DIRECTIONS: Below, locate the line that contains "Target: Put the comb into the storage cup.". Repeat exactly from that line to the line that contains "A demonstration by", inclusive, leaving out the pictures.

● ● ● ● ●

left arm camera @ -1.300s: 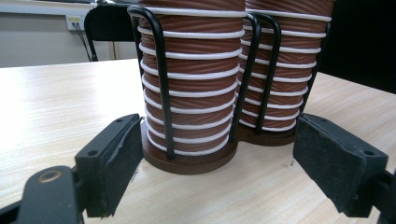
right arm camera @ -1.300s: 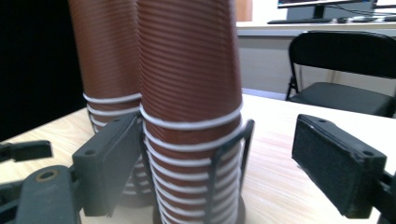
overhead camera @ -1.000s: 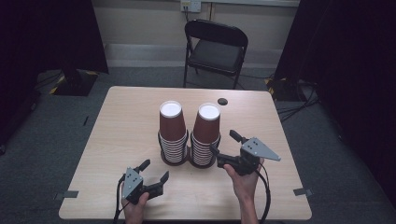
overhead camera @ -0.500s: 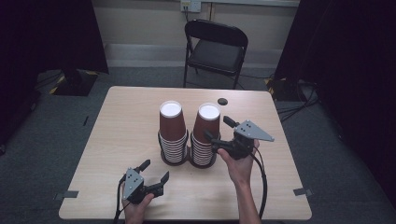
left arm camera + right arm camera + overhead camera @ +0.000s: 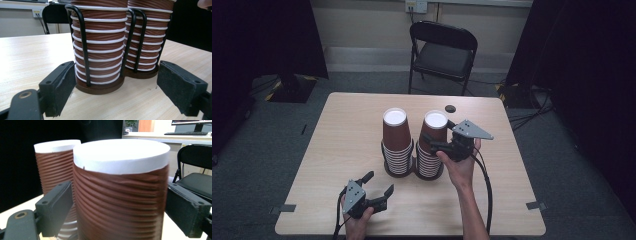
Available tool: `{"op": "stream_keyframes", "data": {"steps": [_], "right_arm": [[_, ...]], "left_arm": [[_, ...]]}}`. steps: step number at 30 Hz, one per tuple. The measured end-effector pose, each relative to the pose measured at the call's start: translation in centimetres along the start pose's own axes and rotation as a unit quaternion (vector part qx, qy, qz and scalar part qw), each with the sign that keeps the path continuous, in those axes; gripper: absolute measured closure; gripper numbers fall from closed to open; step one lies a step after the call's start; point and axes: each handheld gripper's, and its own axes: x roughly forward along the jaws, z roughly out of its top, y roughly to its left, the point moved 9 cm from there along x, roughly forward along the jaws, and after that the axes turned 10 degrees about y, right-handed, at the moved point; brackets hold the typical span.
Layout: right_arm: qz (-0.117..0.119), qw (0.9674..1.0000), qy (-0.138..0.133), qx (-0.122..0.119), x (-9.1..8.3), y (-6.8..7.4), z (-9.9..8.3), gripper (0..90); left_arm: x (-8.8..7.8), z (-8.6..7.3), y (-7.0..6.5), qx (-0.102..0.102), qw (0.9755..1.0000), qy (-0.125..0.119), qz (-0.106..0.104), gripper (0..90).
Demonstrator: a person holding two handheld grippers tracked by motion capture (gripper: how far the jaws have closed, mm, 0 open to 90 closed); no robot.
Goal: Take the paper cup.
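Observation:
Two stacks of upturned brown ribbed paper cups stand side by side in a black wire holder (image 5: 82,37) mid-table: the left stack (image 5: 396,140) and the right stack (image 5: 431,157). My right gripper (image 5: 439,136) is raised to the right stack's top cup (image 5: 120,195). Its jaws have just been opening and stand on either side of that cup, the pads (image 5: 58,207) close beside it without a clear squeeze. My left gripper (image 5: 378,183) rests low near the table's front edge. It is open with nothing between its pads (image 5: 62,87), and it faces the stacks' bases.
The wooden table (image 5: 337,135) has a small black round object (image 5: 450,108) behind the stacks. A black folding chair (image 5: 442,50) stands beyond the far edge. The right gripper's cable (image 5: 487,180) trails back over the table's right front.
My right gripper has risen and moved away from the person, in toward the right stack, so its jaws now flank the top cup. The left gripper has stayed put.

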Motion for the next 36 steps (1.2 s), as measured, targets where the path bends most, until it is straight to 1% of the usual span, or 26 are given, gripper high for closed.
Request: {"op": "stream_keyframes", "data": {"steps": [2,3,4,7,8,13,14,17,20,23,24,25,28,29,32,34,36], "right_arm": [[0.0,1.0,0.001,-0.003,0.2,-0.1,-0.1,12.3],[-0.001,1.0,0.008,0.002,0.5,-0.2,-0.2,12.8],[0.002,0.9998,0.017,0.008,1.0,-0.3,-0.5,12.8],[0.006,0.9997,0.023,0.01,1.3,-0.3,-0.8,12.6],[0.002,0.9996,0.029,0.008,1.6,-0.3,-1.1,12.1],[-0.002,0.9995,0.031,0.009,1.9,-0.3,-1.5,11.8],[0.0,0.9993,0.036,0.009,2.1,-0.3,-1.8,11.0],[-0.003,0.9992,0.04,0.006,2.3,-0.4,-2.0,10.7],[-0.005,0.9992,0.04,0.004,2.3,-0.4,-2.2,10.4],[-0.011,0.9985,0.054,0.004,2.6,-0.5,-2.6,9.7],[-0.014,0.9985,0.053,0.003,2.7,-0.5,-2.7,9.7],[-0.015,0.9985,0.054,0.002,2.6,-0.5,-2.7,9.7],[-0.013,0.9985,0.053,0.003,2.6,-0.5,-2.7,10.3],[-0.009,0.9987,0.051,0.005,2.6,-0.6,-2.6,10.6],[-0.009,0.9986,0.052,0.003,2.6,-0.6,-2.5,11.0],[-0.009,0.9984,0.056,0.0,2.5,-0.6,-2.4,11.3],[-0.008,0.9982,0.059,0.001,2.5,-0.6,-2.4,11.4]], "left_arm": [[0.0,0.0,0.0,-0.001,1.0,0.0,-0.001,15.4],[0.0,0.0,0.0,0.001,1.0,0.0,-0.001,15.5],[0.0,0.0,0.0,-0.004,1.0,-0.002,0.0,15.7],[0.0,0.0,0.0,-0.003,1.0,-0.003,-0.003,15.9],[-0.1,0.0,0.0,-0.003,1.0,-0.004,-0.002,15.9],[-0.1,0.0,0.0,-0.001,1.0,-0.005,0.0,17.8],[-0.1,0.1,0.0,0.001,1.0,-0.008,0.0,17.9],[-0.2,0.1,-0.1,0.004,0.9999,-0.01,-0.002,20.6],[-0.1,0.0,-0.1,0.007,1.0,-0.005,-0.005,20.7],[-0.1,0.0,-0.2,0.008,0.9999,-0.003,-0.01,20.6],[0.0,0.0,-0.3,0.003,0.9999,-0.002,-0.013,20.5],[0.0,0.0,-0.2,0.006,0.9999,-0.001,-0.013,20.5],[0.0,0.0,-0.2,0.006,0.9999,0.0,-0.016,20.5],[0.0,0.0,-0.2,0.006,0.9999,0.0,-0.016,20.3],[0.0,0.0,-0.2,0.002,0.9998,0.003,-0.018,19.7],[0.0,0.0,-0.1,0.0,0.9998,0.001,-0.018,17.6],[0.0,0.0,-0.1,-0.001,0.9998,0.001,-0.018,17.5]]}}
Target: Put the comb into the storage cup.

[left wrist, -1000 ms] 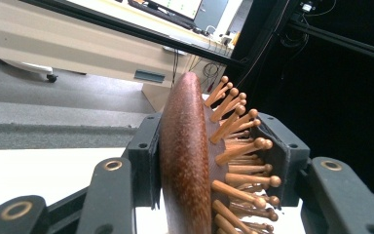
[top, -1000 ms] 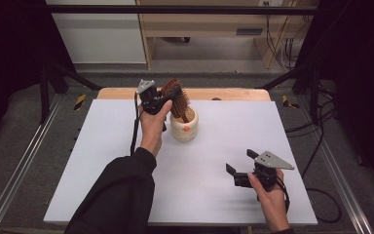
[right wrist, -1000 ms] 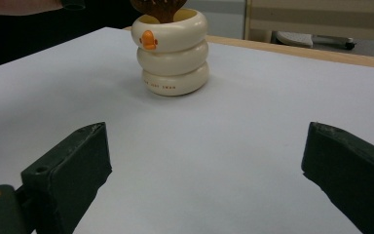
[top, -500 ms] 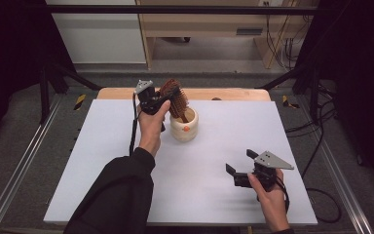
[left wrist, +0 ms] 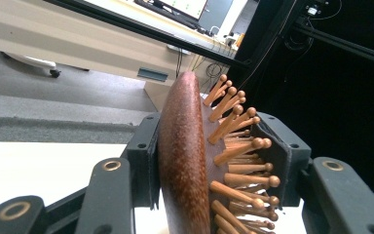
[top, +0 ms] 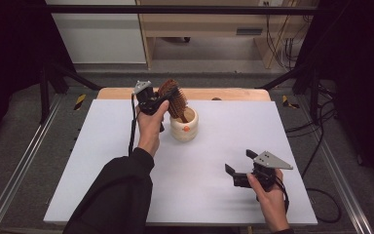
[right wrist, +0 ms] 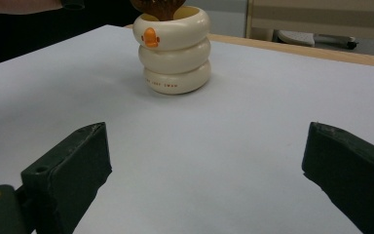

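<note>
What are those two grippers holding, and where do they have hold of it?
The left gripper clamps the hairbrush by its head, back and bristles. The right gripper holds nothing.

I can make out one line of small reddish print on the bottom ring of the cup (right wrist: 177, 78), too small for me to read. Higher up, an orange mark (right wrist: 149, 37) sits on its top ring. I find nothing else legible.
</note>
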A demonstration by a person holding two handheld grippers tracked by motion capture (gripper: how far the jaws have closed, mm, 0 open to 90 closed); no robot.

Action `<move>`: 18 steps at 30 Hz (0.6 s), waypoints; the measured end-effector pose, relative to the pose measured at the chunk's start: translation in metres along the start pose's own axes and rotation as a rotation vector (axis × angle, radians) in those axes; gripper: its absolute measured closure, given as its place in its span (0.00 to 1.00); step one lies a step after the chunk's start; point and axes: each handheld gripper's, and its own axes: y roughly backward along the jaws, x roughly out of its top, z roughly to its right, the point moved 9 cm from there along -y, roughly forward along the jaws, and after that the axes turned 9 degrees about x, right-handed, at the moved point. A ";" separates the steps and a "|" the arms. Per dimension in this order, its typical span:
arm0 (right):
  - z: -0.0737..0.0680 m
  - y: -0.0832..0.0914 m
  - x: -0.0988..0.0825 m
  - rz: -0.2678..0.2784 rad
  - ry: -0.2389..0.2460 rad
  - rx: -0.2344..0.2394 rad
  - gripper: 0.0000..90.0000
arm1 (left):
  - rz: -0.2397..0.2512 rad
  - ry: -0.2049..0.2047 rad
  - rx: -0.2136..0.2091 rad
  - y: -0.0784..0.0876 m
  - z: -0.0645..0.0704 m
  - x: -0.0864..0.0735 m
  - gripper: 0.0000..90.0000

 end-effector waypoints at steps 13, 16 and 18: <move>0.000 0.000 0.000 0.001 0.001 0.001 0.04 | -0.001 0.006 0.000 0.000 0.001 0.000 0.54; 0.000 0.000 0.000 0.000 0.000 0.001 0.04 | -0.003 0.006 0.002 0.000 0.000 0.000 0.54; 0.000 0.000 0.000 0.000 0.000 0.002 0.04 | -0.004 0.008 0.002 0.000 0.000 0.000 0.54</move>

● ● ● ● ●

TASK OUTPUT:
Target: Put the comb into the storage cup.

[left wrist, -1000 ms] 
[top, -1000 ms] 
[right wrist, -1000 ms] 
[top, -500 ms] 
[left wrist, +0 ms] 
[top, +0 ms] 
[right wrist, +0 ms] 

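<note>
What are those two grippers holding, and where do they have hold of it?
The left gripper clamps the hairbrush by its head, back and bristles. The right gripper holds nothing.

I can make out one line of small reddish print on the bottom ring of the cup (right wrist: 177, 78), too small for me to read. Higher up, an orange mark (right wrist: 149, 37) sits on its top ring. I find nothing else legible.
</note>
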A demonstration by a person holding two handheld grippers tracked by motion capture (gripper: how far the jaws have closed, mm, 0 open to 90 closed); no robot.

Nothing more is needed to complete the output.